Shes a grouse gun alright... Choked cylinder on the front trigger and 3/4 on the second, for the one that got away...

She came out to NZ with Mr. great great Grandaddy Pointer, around 1890. The ship stuck rocks not far off the Auckland Islands, and grandpappy Pointer was marooned in a lifeboat with this gun, and a leather belt of ammo (long since disintegrated.) He paddled the lifeboat to shore with this gun, hence the metalworks condition, and remarkably survived for 4 months. He used what remaining ammo he had on the local penguins to start, and when he ran out of ammo, He took to clubbing seals with it, until he was rescued by a passing whaling ship who saw his fires used to cook seals and render their fat. 


Well that's my first bit of bullshit to qualify me for the "brace yourself" thread. To be honest I brought it in Broncos Tauranga last week for $80  :Grin: 

BRACE YO' SELF!




Well she kicks like a startled cattlebeast. Anyone want to give my my $80 back for it??

----------


## Scouser

She came out to NZ with Mr. great great Grandaddy Pointer, around 1890. The ship stuck rocks not far off the Auckland Islands, and grandpappy Pointer was marooned in a lifeboat with this gun, and a leather belt of ammo (long since disintegrated.) He paddled the lifeboat to shore with this gun, hence the metalworks condition, and remarkably survived for 4 months. He used what remaining ammo he had on the local penguins to start, and when he ran out of ammo, He took to clubbing seals with it, until he was rescued by a passing whaling ship who saw his fires used to cook seals and render their fat. 

Brilliant mate..... :Thumbsup:

----------


## Gibo

Youre just warming up by the sounds  :Wink:

----------


## Pointer

ssssh Gibo... they were actually shot in your paddock this morn!

----------


## Gibo

> ssssh Gibo... they were actually shot in your paddock this morn!


You do alright out of my paddock dont ya  :Wink:

----------


## Breda

Pointer I'd give you your $80 just to give the gun back to you! Kicks like a startled cattle beast- :Grin:  literary gold.
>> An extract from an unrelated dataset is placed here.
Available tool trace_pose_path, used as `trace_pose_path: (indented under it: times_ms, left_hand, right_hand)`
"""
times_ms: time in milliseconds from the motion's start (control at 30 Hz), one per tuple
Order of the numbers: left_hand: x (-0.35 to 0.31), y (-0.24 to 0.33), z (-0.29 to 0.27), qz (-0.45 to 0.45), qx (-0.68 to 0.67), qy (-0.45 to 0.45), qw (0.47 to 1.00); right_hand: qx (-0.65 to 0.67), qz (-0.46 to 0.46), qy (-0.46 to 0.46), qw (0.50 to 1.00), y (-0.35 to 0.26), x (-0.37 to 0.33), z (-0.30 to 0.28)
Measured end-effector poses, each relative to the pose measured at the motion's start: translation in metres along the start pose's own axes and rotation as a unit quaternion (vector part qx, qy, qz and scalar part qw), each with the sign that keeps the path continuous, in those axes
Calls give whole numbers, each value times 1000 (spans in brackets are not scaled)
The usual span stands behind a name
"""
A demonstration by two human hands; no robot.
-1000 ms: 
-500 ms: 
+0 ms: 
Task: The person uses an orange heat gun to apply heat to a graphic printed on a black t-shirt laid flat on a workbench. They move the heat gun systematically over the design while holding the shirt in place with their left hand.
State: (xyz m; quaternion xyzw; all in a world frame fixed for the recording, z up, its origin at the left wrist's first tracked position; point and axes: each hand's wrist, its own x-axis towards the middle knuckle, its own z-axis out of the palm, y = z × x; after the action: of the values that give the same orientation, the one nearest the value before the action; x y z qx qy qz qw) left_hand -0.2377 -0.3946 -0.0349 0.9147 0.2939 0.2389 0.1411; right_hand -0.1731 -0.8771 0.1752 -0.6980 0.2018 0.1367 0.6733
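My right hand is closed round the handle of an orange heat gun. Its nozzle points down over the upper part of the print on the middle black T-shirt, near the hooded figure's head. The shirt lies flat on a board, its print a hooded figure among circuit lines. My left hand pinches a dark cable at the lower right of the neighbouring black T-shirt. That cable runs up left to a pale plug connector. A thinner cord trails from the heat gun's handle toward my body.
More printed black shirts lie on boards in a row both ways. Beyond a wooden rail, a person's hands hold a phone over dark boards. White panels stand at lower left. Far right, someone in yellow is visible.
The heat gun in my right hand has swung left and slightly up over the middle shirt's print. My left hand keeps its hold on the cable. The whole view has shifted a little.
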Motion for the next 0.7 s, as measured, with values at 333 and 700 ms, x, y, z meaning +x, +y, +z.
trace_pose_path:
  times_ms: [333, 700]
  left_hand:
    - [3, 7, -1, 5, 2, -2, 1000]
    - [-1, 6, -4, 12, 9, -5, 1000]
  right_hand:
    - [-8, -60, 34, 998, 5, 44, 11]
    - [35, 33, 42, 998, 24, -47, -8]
I laugh at the thought  :Thumbsup:  History lesson weren't that bad either. Photo- all class!

----------


## Pointer

Too right I do Gibo  :Psmiley:  I missed 4 others in the hour I was there. These ones pictured are the most unfortunate pheasants in the BOP to die by antique  :Grin: 

Thanks Tim. Donate my prize to the Auckland Island museum   :Grin:

----------


## gsp follower

> Well she kicks like a startled cattlebeast. Anyone want to give my my $80 back for it??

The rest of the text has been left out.